So this seems related, too. My suggestion for this is very similar to the error above: clean up this PR and see what value comes out (e.g. by quickly running the tutorial), then use that to update the expected value.

Dec 05 '23 19:12 glatterf42

This will be postponed together with the originating issue since we don't have enough time for a proper cleanup right now.

Dec 13 '23 14:12 glatterf42

As discussed in the weekly meeting on February 15, @behnam-zakeri will continue this PR. Please let me know if I can assist with anything here.

Mar 21 '24 12:03 glatterf42

@glatterf42 thanks for following up on this in today's meeting. I went through the test and actually the tests are not using Westeros tutorials but building new models for testing this.

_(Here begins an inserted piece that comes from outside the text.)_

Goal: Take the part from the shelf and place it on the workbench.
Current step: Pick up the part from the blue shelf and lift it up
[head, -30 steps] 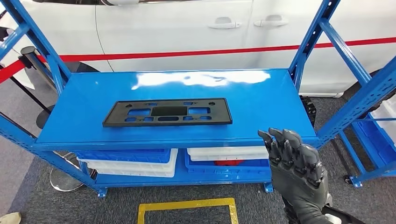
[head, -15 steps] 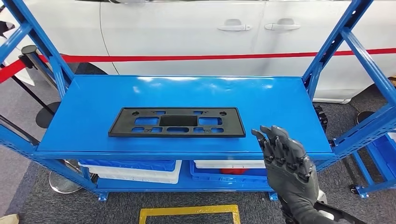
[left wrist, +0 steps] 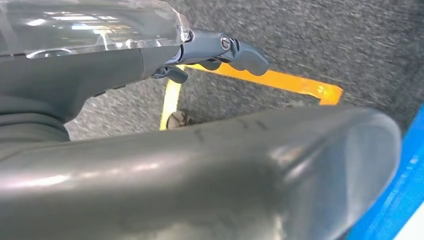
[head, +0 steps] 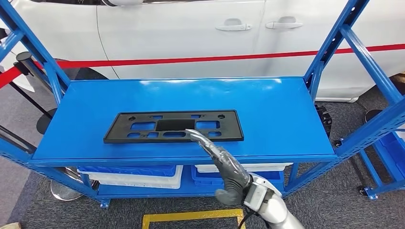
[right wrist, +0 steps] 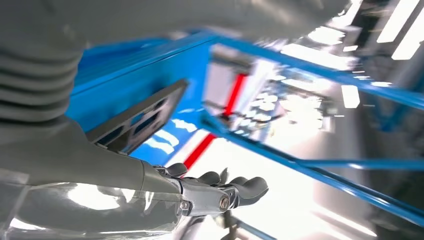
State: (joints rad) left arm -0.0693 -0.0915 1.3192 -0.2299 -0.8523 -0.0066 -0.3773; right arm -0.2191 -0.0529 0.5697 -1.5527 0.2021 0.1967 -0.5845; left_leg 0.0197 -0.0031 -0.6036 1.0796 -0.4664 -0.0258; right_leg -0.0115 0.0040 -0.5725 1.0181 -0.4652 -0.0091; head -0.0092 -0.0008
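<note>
Grey right hand [head: 223, 162] reached up over the shelf's [head: 282, 119] front edge, fingers extended and apart, grasping nothing, tips at the near edge of the black part [head: 174, 127]. Part lay flat mid-shelf. White car [head: 191, 33] stood behind. Left hand's [left wrist: 220, 50] state: cannot tell.
</note>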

I started to test the changes in this PR using Westeros tutorials. I followed the logic below:

Clone a "baseline" (scenario I) to a new "emission bound" scenario (scenario II) and add a binding emission bound to it.
Solve scenario II and calculate emission prices (here PRICE_EMISSION_NEW).
Add the same prices as tax_emission to a clone of "baseline" and call it "emission tax" scenario (scenario III). Check the following: a. Emission prices are equal for scenario II and scenario III (looking into PRICE_EMISSION_NEW) b. Emissions are equal for scenario II and scenario III (looking into EMISS)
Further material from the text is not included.